Sqoop Import Part 2

Sqoop Import Part 2

Sqoop can be used to import data seamlessly into HDFS from RDBMS systems. Sqoop provides many options to handle different scenarios. Many of them will be explained in multiple tutorials with examples. This Sqoop tutorial will cover import specific column, import with query, Import data with Nulls, Import with where clause, Import into avro file, Import with Append.

Generic Arguments to import command

Attribute

Description

--target-dir

This is used to specify HDFS directory where data need to be imported.

--table

This is used to specify RDBMS table name from where data need to be imported.

--append

This is used to append imported data to the existing HDFS directory.

--delete-target-dir

This is used to delete target HDFS directory(if already exist) before importing data.



→ Import Specific columns: "--columns" argument can be used to import specific columns.
 sqoop import  \
 --connect jdbc:mysql://localhost:3306/retail_db \
 --username root \
 --password mysqlrootpassword \
 --driver com.mysql.cj.jdbc.Driver \
 --table orders \
 --columns order_id,order_status,order_date \
 --target-dir hdfs://localhost:9000/user/username/scoop_import/partial_column_orders \
 --bindir $SQOOP_HOME/lib/

Note: If numerical column is not specified as the first column in the list then it will fail with "java.lang.NumberFormatException". Solution for it is to specify split-by clause with the numerical column.
sqoop import  \
 --connect jdbc:mysql://localhost:3306/retail_db \
 --username root \
 --password mysqlrootpassword \
 --driver com.mysql.cj.jdbc.Driver \
 --table orders_new \
 --columns order_status,order_id,order_date \
 --target-dir hdfs://localhost:9000/user/username/scoop_import/partial_column_orders6 \
 --bindir $SQOOP_HOME/lib/ \
 --split-by order_id


→ Import with Query: " --query" attribute can be used to import with the given query.

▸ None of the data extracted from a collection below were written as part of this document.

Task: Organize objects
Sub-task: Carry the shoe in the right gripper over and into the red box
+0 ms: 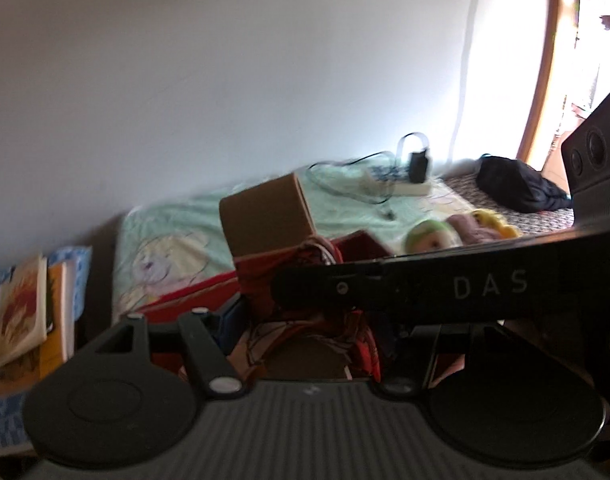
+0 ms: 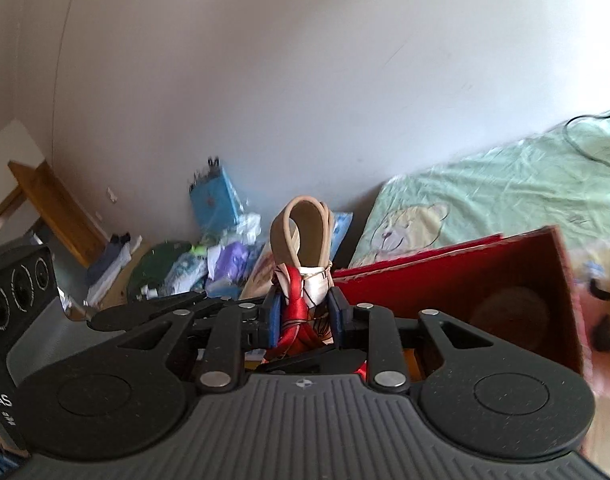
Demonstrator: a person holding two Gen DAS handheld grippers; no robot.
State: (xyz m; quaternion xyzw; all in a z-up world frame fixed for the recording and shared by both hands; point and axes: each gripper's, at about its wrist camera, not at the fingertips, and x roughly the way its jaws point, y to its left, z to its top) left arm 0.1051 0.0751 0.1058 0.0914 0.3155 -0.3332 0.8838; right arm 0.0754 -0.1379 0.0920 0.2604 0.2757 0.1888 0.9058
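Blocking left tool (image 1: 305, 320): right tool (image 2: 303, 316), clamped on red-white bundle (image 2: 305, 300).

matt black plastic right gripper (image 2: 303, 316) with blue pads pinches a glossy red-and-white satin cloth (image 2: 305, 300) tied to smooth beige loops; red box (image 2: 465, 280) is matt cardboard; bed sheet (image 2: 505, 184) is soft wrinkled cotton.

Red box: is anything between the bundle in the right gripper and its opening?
Nothing visible blocks it. The right gripper is shut on the red and white cloth bundle, and the red box lies open just to its right. A round brownish thing already sits inside, too blurred to identify.
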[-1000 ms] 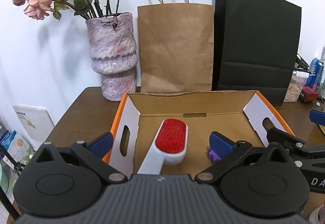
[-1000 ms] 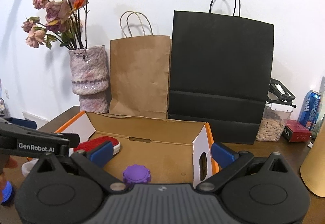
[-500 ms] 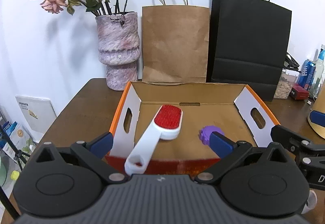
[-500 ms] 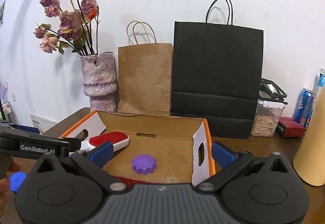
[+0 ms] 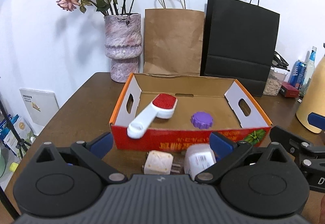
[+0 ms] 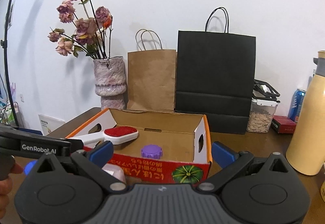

Sqoop import with query will fail if $CONDITIONS' is not specified in Where condition. "--query" and "--table" attributes cannot be used together.
 sqoop import  \
 --connect jdbc:mysql://localhost:3306/retail_db \
 --username root \
 --password mysqlrootpassword \
 --driver com.mysql.cj.jdbc.Driver \
 --query 'select order_status,order_id from orders WHERE $CONDITIONS' \
 --target-dir hdfs://localhost:9000/user/username/scoop_import/query_orders \
 --bindir $SQOOP_HOME/lib/ \
 --split-by order_id


→ Import Data with Nulls: If nulls are not handled properly then column with null data will be fetched and it will be import as 'null' String. There are different arguments to handle nulls in String and number. Both "--null-string" & "--null-non-string" clauses can be used in a single import.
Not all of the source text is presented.